Je suis très intéressé à faire progresser la science citoyenne à l'aide des téléphones intelligents et d'autres outils numériques, c'est-à-dire la science citoyenne numérique. Je considère ces outils comme des voies prometteuses vers l'équité. Certains de mes meilleurs travaux dans ce domaine sont réalisés dans le cadre de partenariats avec des communautés autochtones, où les citoyens autochtones participent à nos projets en tant que scientifiques citoyens et deviennent propriétaires des données. On pense généralement à tort que les communautés indigènes ne sont pas réceptives à la technologie. Mon expérience est tout le contraire.

Comment pouvons-nous utiliser la science citoyenne numérique pour décentraliser la technologie et faciliter l'autonomie et l'autodétermination, qui sont si importantes pour les communautés autochtones ? C'est un défi. Au départ, il n'a pas été facile d'obtenir l'adhésion de tous - les organismes de financement ont eu besoin d'être persuadés des problèmes systémiques qui peuvent être résolus grâce à la science citoyenne. Maintenant que nous avons surmonté cet obstacle, nous sommes en mesure d'effectuer un travail basé sur la science citoyenne pour un certain nombre de projets axés sur l'insécurité alimentaire, le changement climatique et la santé mentale. 

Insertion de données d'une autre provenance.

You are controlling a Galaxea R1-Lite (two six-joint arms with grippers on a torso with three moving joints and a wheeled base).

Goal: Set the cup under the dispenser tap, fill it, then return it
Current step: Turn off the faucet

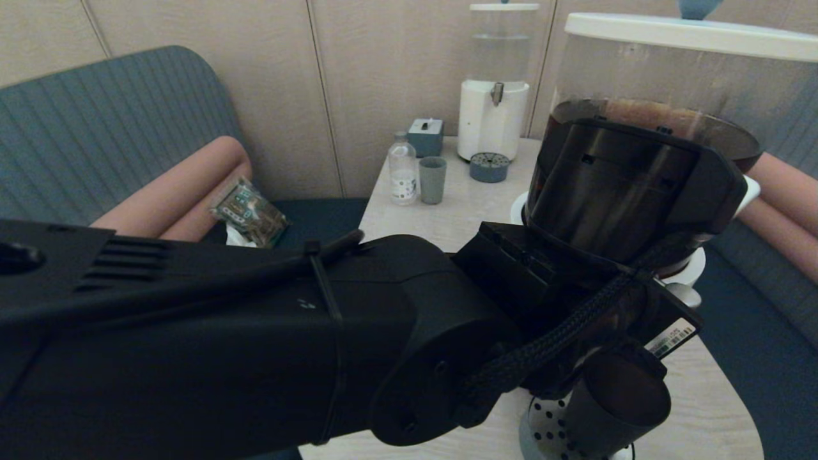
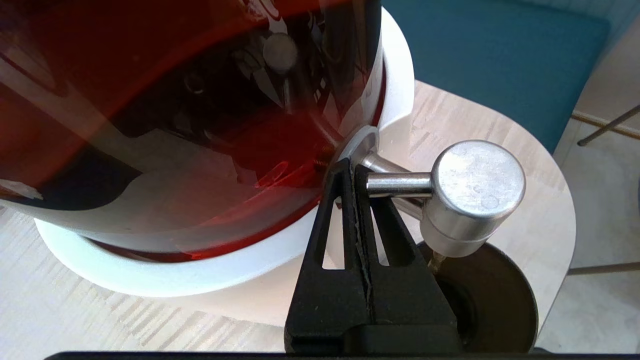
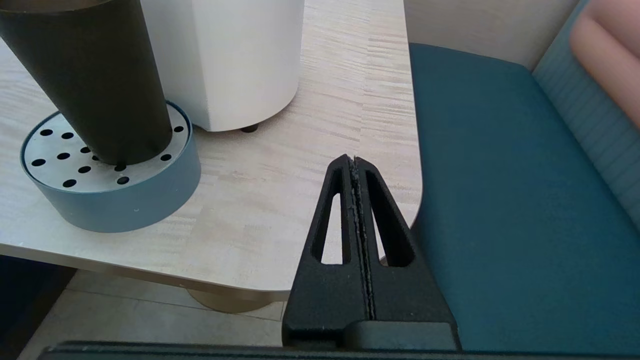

Notre agenda a été bouleversé par l'arrivée du COVID-19. Comment utiliser la science citoyenne pour répondre à la pandémie ? J'ai commencé à discuter avec une communauté autochtone du nord de la Saskatchewan de l'utilisation de la science citoyenne pour créer une plateforme de santé numérique permettant aux décideurs de la communauté de répondre aux besoins de ses citoyens, presque en temps réel.

Au cours de ces conversations, nous avons tous constaté à quel point les politiques gouvernementales étaient réactives. D'où la question suivante : comment créer une plateforme proactive qui permettrait aux communautés autochtones de s'approprier non seulement les données, mais aussi les décisions dans leurs juridictions ? Cette communauté en particulier recevait ses données COVID d'une région sanitaire sept ou huit jours après le test réel, ce qui a nui à la prise de décision locale.

Notre solution consistait à construire une plateforme de santé numérique, par le biais d’une application pour téléphones intelligents destinée aux scientifiques citoyens. C'était plus qu'une application de saisie de données ; l'outil de soins virtuels basé sur l'IA permettait aux citoyens de prendre de meilleures décisions concernant leur santé. Les données sont anonymisées et cryptées et sont intégrées dans un tableau de bord numérique hébergé dans le bureau des décisionnaires.

Alors, pourquoi les scientifiques citoyens devraient-ils se soucier de participer ? Il doit y avoir une valeur en retour s'ils veulent participer à un projet dans une perspective de recherche. Nous avons tiré quelques enseignements clés à cet égard.

Premièrement, il faut tenir les citoyens informés 24 heures sur 24 et 7 jours sur 7, leur fournir des conseils en temps réel et adapter l'application à leurs besoins. Cette leçon pourrait également s'appliquer au domaine de la médecine et de la prévention de précision. Pour en revenir à la question de savoir pourquoi les citoyens devraient s'intéresser et participer à la science citoyenne, la valeur des données en temps réel est évidente.

Deuxièmement, si vous développez une infrastructure numérique, évaluez son applicabilité à d'autres problèmes de la communauté. L'infrastructure restera en place, mais comment faire en sorte qu'elle soit durable ? Nous avons mis en place un modèle de gouvernance avec un conseil consultatif de scientifiques citoyens, qui travaille avec mon équipe de science des données et nous aide à développer des outils qui sont essentiels pour eux et qui répondent à leurs besoins.

Il existe des opportunités incroyables pour la science citoyenne de relever les défis de santé communautaire, en particulier dans les communautés négligées ou défavorisées. Les technologies décentralisées sont largement disponibles, alors appliquons-les localement, permettons aux communautés de s'approprier les données et de prendre de meilleures décisions pour elles-mêmes.